While pundits contemplate whether the bitcoin bubble is bigger, smaller or the same size as the dot com bubble, few are willing to admit that day to day events in the equity market are just as ridiculous, bubbly and bizarre as what takes place in the crypto realm. To address this lack of coverage, yesterday Bloomberg was nice enough to publish an article titled "What to Worry About in This Surreal Bull Market" which however only barely touched the surface of just how truly insane capital markets have become, a market which as Citi said last week, even central bankers are worried they have lost control over.

So overnight, as human traders no longer comprehend what is going on in a market dominated by machines and controlled by central bankers, and only know to BTFD, Deutsche Bank's Masao Muraki took it upon himself to explain five of the most prevalent, and confusing, market conundrums.

We present his analysis below in its entirety for the sake of (carbon-based) traders' sanity.

Market upsets: Rationally explaining five conundrums

Change in market tone since September: From 2016 through August 2017, global interest and forex rates and stock prices were strongly influenced by 10y UST yield movements.

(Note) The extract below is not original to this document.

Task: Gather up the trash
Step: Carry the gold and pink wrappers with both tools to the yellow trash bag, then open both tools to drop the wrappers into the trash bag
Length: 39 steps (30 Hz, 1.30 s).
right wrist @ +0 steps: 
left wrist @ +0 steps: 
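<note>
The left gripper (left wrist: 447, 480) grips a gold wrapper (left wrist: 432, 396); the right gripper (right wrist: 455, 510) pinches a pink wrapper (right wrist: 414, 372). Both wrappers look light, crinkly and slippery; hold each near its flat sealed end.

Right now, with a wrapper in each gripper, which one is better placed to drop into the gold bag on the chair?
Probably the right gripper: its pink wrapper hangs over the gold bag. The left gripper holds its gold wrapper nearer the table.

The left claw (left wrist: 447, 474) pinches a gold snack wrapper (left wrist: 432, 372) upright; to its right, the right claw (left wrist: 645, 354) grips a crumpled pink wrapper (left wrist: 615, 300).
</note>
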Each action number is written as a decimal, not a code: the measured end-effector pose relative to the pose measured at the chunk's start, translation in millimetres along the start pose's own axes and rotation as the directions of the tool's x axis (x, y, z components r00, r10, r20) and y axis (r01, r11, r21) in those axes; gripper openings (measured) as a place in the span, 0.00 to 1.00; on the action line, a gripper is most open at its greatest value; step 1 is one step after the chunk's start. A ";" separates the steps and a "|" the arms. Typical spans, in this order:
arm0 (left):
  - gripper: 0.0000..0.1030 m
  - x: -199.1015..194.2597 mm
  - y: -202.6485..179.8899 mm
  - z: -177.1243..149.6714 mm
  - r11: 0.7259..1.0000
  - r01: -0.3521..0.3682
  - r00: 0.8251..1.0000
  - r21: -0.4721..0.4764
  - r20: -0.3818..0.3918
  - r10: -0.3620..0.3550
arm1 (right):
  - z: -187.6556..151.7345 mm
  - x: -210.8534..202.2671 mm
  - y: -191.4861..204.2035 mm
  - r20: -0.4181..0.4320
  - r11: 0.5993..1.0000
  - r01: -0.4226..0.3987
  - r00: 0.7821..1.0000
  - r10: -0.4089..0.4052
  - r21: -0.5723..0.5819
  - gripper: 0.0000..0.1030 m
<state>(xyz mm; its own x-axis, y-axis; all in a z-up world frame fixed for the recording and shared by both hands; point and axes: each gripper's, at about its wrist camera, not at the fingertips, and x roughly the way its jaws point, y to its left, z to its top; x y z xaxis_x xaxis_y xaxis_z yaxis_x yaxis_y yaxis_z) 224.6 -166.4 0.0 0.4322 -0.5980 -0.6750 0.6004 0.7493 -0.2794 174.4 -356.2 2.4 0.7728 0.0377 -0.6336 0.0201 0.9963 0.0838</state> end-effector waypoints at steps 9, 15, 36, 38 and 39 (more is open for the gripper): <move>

This led investors globally to focus on US rates. However, since September this simple landscape has changed, creating headaches for bond, forex, and stock market investors. In this report, we highlight five conundrums (questions) and our proposed explanations for them. Rationally explaining recent market moves will be essential to forecasting next year's market.

Our global financial research team's view is that "the current combination of strong economic conditions, low interest rates, low inflation, and narrow credit spreads are supporting a rise in value of risk assets.", "If the risks (such as difficulties with negotiating a higher US debt ceiling as 8 December approaches) do not materialize, and conditions remain stable (though the path would gradually narrow), then risk asset prices will likely keep rising."

The key focus for 2018 will be the sustainability of low interest-rate/spread/volatility conditions and the Goldilocks market

Five market conundrums 
Question 1: Japanese stocks' divergence from our approximation model (US stocks/forex) 
Question 2: Ongoing stock rally (rise in P/E due to decline in risk premium) 
Question 3: Ongoing yield-curve flattening 
Question 4: Ongoing decline in interest-rate and stock-price volatility 
Question 5: Ongoing tightening in credit spreads 

Question 1: Japanese stocks' divergence from our approximation model (US stocks/forex)

90% or more of Japanese stock movements through August were explainable via a multiple regression model using US stock prices and forex. Forex movements could mostly be explained by US interest-rate movements.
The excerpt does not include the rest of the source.